Bronze immutable, silver conformed, gold governed — each layer re-derivable, so fixes are re-runs.

⚖️
Choose formats by estate shape

Delta for Databricks-centric, Iceberg for multi-engine horizons, Hudi for upsert-heavy streaming. Interop is ending the war.

🔧
Own the maintenance or don't start

Compaction, vacuum, layout are your responsibilities now. Unowned lakehouses decay into swamps with better marketing.

🚪
Skipping is a valid architecture

Small structured data, BI-only, no owner? The warehouse is the right answer, and this explainer says so.

Go deeper: the format decision framework, a production multi-cloud lakehouse anatomized, and the documented engagements — geospatial AI and supply chain.

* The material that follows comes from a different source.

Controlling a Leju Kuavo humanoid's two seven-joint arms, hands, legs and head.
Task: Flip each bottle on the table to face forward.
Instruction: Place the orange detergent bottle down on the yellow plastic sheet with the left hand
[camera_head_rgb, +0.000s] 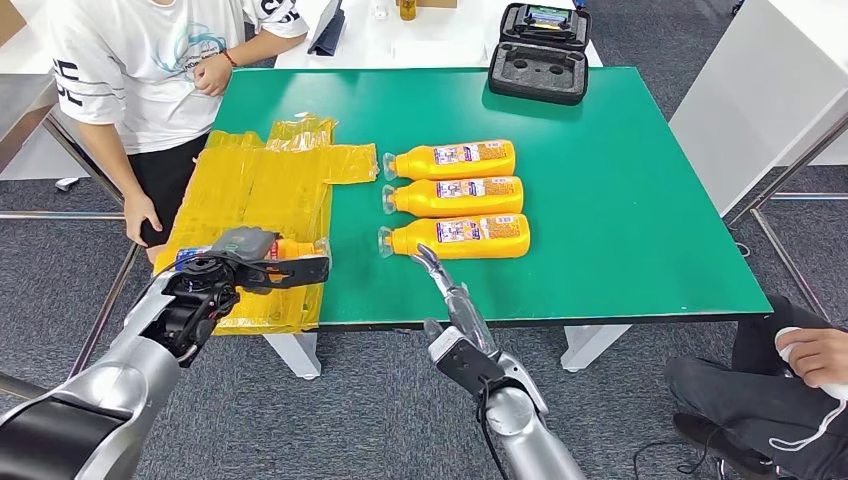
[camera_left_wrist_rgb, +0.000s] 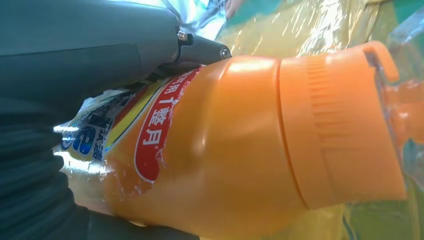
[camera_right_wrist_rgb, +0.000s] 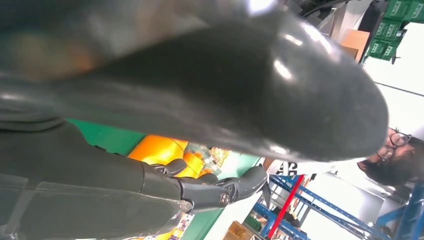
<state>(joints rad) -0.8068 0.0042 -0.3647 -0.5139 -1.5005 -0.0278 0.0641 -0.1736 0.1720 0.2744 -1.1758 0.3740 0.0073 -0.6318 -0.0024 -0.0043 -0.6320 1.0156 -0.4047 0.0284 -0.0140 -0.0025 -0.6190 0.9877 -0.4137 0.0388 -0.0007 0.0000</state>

FAQ · Frequently Asked Questions

What is a data lakehouse in simple terms?
It is cheap cloud file storage that behaves like a database. Open table formats (Iceberg, Delta Lake, Hudi) add transactions, schema enforcement, and fast SQL on top of object storage — so BI, machine learning, and streaming all work from one copy of the data.
What is the difference between a data lake and a lakehouse?
A data lake is raw object storage with no guarantees — easy to fill, hard to trust. A lakehouse adds a transactional metadata layer providing ACID, schema enforcement, and time travel, making the same cheap storage reliable enough for production analytics.
Is BigQuery or Snowflake a lakehouse?
They are warehouses that have absorbed lakehouse features — both can now query open-format tables (Iceberg) in external storage. The architectural distinction is converging; what matters is whether your data lives in open formats you control or proprietary formats you rent.
Iceberg vs Delta Lake — which should we choose?
Choose by ecosystem: Delta Lake if you are Databricks-centric; Iceberg if you need engine neutrality across Spark, Trino, Flink, and warehouse external tables. Both are production-mature in 2026. Hudi remains the specialist for record-level upsert-heavy CDC workloads.
Do small companies need a lakehouse?
Usually not. Under roughly 10TB with SQL-only analytics, a serverless warehouse plus dbt is simpler and cheaper. Adopt a lakehouse when ML workloads, streaming, unstructured data, or multi-engine needs actually arrive — it is a workload decision, not a fashion decision.